* Required action *
Repeat only the lines below from the one containing "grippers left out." through the one containing "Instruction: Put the", inclusive, exactly as written.

* Raw data *
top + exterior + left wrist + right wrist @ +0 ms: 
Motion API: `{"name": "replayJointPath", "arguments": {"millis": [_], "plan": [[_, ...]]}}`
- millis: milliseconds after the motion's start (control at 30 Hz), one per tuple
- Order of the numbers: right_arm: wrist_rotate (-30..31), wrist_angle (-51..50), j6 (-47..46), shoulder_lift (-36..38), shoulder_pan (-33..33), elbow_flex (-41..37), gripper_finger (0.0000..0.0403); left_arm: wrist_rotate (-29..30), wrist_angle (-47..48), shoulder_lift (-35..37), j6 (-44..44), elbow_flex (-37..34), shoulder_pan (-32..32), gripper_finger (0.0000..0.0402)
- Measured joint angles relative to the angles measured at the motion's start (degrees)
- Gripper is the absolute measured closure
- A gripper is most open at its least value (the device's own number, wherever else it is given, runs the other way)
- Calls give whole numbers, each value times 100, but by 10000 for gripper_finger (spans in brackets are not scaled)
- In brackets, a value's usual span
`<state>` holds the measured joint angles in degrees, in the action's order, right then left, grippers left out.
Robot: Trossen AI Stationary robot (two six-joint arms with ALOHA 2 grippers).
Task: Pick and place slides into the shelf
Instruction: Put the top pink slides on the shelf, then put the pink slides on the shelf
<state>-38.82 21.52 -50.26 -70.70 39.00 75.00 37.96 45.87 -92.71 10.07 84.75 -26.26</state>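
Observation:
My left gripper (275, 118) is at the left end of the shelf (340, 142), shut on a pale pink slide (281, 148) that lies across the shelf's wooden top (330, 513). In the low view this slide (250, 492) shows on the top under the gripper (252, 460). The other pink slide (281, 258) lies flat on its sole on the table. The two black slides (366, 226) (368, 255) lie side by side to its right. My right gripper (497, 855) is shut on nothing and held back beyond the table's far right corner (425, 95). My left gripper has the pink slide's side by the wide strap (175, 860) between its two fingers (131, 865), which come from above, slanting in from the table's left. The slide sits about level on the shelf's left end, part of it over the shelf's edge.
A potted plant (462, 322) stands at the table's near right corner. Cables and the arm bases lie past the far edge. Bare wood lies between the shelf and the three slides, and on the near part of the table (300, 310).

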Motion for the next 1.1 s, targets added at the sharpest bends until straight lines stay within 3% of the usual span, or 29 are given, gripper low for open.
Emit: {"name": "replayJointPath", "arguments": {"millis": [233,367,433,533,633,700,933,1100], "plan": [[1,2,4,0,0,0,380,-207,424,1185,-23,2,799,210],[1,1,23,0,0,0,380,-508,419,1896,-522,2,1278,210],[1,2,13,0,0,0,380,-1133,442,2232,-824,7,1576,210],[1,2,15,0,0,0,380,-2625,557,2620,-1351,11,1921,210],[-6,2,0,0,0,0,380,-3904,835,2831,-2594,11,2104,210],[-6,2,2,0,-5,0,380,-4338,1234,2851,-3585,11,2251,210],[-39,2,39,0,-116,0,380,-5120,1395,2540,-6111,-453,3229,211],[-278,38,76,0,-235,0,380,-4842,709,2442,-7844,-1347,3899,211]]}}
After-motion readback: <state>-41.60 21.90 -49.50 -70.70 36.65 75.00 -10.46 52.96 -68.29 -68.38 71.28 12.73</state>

* Completed task *
`<state>` holds the measured joint angles in degrees, in the action's order, right then left, grippers left out.
Robot: Trossen AI Stationary robot (two six-joint arms with ALOHA 2 grippers).
Task: Pick and place slides into the shelf
Instruction: Put the top pink slides on the shelf, then put the pink slides on the shelf

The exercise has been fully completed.